Sunday, January 04, 2009

Zulu Bead-Mail

imageSouth African craft is characterised by an abundance of beaded products.  One of the most charming is the Zulu Love Letter, which according to legend developed when Zulu men began working in the mines. As they were illiterate, communication from sweethearts back in home took for the form of ornament, where particular coloured beads signified different emotions.

The meanings of the colours depend as much on their combination as individual symbolism.
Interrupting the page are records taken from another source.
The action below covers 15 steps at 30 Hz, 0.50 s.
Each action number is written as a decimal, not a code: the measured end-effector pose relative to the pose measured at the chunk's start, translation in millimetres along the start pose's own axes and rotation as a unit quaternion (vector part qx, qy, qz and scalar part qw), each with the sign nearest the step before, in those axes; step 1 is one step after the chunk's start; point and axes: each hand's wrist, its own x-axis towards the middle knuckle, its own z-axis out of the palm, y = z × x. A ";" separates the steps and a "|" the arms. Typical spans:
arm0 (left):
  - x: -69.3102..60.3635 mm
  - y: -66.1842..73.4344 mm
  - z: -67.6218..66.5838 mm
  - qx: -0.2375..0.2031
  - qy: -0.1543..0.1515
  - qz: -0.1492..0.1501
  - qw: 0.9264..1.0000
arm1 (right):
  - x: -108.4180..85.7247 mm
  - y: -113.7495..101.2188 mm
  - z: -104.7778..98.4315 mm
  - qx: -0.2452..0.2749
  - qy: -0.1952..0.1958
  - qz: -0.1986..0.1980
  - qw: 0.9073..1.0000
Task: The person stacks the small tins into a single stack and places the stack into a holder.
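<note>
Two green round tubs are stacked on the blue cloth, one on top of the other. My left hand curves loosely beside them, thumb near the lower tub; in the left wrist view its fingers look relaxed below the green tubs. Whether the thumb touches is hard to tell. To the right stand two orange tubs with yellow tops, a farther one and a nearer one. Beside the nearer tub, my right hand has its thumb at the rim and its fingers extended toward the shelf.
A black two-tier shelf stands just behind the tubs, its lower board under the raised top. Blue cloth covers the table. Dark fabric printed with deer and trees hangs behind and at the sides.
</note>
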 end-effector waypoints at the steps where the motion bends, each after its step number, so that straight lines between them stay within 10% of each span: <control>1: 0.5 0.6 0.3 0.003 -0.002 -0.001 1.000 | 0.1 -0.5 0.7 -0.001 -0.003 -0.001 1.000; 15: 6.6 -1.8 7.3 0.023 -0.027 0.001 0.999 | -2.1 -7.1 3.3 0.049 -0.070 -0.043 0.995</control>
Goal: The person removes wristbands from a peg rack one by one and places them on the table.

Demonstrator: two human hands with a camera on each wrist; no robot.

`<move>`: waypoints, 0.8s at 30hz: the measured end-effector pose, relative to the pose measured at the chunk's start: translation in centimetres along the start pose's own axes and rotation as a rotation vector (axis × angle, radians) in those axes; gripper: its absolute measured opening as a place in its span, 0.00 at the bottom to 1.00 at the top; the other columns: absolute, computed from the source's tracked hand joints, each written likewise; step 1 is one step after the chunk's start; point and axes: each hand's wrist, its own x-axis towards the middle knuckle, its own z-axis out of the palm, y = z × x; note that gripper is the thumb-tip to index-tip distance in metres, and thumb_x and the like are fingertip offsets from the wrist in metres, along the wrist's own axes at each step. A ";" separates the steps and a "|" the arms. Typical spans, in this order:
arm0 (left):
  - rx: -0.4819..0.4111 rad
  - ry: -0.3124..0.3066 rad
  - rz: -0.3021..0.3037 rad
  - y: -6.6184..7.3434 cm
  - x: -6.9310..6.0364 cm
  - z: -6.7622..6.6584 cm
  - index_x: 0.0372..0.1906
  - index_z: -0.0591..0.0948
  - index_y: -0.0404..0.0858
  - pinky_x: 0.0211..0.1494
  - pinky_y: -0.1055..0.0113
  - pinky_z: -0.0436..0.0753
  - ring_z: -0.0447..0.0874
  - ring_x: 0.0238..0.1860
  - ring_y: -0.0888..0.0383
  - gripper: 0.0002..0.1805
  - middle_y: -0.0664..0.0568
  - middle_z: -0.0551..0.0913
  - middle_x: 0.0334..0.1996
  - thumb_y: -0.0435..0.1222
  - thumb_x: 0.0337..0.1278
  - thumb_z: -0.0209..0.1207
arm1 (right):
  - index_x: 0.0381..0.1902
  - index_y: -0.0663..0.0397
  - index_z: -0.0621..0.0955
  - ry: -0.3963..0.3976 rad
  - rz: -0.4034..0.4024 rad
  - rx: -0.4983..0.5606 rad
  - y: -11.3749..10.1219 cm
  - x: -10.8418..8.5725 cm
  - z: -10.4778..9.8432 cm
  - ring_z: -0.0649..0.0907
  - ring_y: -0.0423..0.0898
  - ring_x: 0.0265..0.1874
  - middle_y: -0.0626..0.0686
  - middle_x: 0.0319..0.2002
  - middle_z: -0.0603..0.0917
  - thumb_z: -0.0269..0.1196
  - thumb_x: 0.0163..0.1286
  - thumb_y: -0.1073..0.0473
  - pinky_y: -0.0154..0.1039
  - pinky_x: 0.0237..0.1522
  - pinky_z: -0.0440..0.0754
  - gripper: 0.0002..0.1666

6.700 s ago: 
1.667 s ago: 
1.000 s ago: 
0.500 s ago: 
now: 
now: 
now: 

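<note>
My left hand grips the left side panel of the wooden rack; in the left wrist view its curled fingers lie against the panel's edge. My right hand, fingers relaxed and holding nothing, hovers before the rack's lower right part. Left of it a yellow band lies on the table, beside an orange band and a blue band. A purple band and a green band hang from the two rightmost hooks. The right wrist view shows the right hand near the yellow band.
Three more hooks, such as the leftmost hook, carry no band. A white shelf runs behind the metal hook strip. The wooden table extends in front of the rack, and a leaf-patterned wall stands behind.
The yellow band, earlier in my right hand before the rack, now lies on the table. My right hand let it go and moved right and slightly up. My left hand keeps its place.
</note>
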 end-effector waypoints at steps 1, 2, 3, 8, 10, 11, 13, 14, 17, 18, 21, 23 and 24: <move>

This is a rough glossary:

COLOUR MEANING
Black Marriage/separation
Blue Trust/hatred
Yellow Luck/misadventure
Green Happiness/sorrow
Pink Powerful/lowly
Red Love/heartache
White Purity


The status of a Zulu woman is readily identified through her ornament - her marriage status, the status of her sisters and her home region.

According to the grammar of ornament, the triangle represents father, mother and child. The meaning of the triangle changes with orientation.

ORIENTATION STATUS
Inverted, apex downward Unmarried man
Apex downward Unmarried woman
Two joined as diamond Married woman
Joined with apexes meeting Married man


For a woman to express her love for a man, she would place a white triangle with apex down enclosing a red triangle with apex up.

Today, Zulu love letters can be obtained in tourist shops as a cheap gift. But in the context of contemporary jewellery, it does suggest particular possibilities of ornament as a communication device. While different coloured ribbons represent alternative good causes, the possibility of colour combinations has yet to be realised.

It could be objected that the meaning of any such system depends on its widespread use - something that jewellery today cannot attain. However, ornament is often the prompt for the dialogue between individuals. Translation of meaning is at least one kind of enunciation.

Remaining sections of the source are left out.